Description of the task:
What do the lines say, reproduced word for word, from the first of the entries below through the line bearing "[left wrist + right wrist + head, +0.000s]"?
Given records section start
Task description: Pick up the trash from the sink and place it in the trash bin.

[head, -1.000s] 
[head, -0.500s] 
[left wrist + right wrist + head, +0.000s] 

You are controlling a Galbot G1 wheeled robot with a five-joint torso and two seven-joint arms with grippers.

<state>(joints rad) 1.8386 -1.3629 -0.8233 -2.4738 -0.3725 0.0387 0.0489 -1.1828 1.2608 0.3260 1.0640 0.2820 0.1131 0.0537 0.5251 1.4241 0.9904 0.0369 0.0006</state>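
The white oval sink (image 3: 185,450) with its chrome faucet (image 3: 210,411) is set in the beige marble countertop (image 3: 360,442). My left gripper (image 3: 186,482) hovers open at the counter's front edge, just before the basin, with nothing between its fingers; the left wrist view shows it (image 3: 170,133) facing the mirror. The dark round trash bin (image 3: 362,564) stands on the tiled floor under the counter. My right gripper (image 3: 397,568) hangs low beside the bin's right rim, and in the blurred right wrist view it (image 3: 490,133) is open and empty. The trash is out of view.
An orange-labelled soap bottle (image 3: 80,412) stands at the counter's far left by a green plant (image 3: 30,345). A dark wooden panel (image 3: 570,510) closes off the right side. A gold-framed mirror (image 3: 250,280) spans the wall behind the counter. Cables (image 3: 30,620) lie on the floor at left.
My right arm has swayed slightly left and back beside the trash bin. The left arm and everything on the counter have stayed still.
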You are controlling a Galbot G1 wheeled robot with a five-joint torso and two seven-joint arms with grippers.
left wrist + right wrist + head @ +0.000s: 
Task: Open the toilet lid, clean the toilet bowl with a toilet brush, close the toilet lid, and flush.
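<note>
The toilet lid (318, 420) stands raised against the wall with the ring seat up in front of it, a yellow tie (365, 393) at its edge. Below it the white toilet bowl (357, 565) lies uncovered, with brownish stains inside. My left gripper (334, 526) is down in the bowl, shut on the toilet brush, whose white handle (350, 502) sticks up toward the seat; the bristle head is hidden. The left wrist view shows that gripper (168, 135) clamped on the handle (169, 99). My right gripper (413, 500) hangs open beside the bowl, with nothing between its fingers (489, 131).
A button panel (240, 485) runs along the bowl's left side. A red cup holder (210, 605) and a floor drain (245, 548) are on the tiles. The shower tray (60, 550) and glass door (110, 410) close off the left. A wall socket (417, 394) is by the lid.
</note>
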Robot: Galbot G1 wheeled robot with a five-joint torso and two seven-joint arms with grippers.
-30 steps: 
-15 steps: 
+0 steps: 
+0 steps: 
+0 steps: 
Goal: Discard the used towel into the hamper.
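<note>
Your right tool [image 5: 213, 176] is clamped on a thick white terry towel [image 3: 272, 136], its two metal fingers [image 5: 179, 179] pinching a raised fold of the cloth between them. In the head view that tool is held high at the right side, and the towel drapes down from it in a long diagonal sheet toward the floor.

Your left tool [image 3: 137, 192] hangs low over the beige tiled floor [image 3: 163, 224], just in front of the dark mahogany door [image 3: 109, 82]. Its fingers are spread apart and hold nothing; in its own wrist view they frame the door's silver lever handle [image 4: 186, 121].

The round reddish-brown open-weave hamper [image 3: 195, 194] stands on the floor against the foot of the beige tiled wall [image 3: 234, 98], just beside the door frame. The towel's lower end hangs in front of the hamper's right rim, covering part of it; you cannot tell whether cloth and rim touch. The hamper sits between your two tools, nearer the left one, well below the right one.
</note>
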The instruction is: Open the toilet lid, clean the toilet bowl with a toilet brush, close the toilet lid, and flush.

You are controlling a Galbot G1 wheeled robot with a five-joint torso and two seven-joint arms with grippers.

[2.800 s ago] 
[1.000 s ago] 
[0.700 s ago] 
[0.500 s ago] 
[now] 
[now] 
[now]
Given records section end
Reply:
Task description: Pick up the trash from the sink and place it in the trash bin.

[head, -1.000s] 
[head, -0.500s] 
[left wrist + right wrist + head, +0.000s] 

No further output is expected here.